▸ YOUR OBJECTIVE
The answer is to be the full listing, unchanged in every line.

▸ DATASET EXCERPT
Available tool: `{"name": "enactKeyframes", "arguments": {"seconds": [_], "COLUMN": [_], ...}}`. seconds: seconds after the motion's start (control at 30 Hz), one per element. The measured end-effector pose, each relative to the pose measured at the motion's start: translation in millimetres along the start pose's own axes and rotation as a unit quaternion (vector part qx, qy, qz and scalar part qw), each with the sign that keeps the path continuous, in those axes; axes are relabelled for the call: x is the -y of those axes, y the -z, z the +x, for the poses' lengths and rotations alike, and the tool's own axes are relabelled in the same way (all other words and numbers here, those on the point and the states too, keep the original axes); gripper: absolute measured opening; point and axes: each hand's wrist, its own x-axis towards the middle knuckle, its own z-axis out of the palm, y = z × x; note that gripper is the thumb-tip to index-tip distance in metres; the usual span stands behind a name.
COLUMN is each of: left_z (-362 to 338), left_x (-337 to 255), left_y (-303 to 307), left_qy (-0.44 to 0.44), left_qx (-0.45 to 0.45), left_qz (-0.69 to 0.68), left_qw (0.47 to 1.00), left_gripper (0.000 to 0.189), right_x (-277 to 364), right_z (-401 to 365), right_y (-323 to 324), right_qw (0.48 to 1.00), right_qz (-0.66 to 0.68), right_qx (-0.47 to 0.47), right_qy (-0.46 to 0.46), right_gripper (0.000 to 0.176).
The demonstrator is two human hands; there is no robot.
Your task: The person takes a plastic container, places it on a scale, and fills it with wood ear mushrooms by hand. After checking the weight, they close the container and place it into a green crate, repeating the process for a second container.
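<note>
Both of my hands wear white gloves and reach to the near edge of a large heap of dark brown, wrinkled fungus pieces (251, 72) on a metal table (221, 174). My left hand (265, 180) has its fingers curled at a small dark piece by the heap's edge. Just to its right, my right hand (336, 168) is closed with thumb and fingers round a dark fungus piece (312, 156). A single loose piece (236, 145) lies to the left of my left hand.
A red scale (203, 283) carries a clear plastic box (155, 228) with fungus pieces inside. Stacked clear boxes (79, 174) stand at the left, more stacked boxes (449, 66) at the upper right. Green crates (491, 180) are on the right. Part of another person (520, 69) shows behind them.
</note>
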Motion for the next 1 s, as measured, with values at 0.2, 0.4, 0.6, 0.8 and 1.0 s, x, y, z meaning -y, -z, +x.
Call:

▸ WRITTEN REPLY
Available tool: `{"name": "enactKeyframes", "arguments": {"seconds": [_], "COLUMN": [_], ...}}`. seconds: seconds after the motion's start (control at 30 Hz), one per element. The measured end-effector pose, each relative to the pose measured at the motion's start: translation in millimetres along the start pose's own axes and rotation as a unit quaternion (vector part qx, qy, qz and scalar part qw), each with the sign that keeps the path continuous, in those axes; axes are relabelled for the call: x is the -y of those axes, y the -z, z the +x, for the poses' lengths and rotations alike, and the tool's own axes are relabelled in the same way (all other words and numbers here, those on the point and the states too, keep the original axes); gripper: absolute measured opening; point and axes: each hand's wrist, its own x-axis towards the middle knuckle, its own z-axis out of the palm, y = z × x; note that gripper is the thumb-tip to index-tip distance in metres; the usual span stands behind a name.
COLUMN is each of: left_z (-362 to 338), left_x (-337 to 255), left_y (-303 to 307), left_qy (-0.44 to 0.44), left_qx (-0.45 to 0.45), left_qz (-0.69 to 0.68), left_qw (0.47 to 1.00), left_gripper (0.000 to 0.189), right_x (-277 to 364), right_z (-401 to 365), right_y (-323 to 324), right_qw (0.48 to 1.00), right_qz (-0.66 to 0.68), right_qx (-0.47 to 0.47), right_qy (-0.46 to 0.46), right_gripper (0.000 to 0.176).
The demonstrator is two human hands; there is no robot.
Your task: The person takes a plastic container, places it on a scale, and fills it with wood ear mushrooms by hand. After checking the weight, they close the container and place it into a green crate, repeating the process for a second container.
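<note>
Both of my hands wear white gloves and reach to the near edge of a large heap of dark brown, wrinkled fungus pieces (251, 72) on a metal table (221, 174). My left hand (265, 180) has its fingers curled at a small dark piece by the heap's edge. Just to its right, my right hand (336, 168) is closed with thumb and fingers round a dark fungus piece (312, 156). A single loose piece (236, 145) lies to the left of my left hand.
A red scale (203, 283) carries a clear plastic box (155, 228) with fungus pieces inside. Stacked clear boxes (79, 174) stand at the left, more stacked boxes (449, 66) at the upper right. Green crates (491, 180) are on the right. Part of another person (520, 69) shows behind them.
</note>
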Motion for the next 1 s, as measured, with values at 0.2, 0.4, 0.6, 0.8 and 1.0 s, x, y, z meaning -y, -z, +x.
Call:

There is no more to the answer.